Light Rail: The State Is Back

The light rail route and mode decision this week shows something new.

It’s in the nature of the state itself.

New Zealand’s heroic health professionals have been consistently delivering world-beating pandemic responses despite three decades of foolish restructuring, low workforce training, and corrosive funding. The disaggregated state has been camouflaged by COVID. The front line workers and the entire public service delivered us all the magic of time. Time enough for the state itself to reaggregate.

The state at war with itself, the state disaggregated, is what tore the light rail project apart and killed the career of Phil Twyford.

In transport that heroic capacity seen in health has shall we say not been yet apparent.

Until Friday.

The light rail decision shows a confidence in an ability to deliver outcomes beyond the legislated “safe, efficient and effective” in several areas:

The first is Kainga Ora. See its scale at work here.

Its’ massive land holdings through Wesley and Sandringham has helped sway the route away from Dominion Road and toward Sandringham Road. Kainga Ora’s massive brownfield developments in Mt Roskill and Mt Albert show what the state can do beyond the boundaries of any one Departments’ funding. These so-called Wider Economic Benefits are usually peripheral to a specific transport investment decision, but not this time.

Ministers Wood and Robertson have made their decision about much more than just transport.

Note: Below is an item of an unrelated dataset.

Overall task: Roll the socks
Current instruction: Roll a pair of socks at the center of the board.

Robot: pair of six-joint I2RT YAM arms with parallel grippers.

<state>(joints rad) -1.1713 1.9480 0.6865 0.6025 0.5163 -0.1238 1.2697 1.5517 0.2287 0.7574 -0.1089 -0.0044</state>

Quite under-publicised, the multiple projects Kainga Ora now has underway constitute the largest urban regeneration programme in New Zealand history.

Many of these – Mt Albert,

Mt Roskill,

and Mangere – will once light rail is complete have public transport as their dominant transport mode.

Since they also connect to the airport, Onehunga and the CBD, they enable those living close to the route to greatly decrease their reliance on the car full stop. Thousands and thousands and thousands of houses.

The state response to the Christchurch Earthquake through CERA, SCIRT, and specific coordinated areas such as the Christchurch Justice Precinct have provided strong templates for horizontal cross-agency cooperative delivery.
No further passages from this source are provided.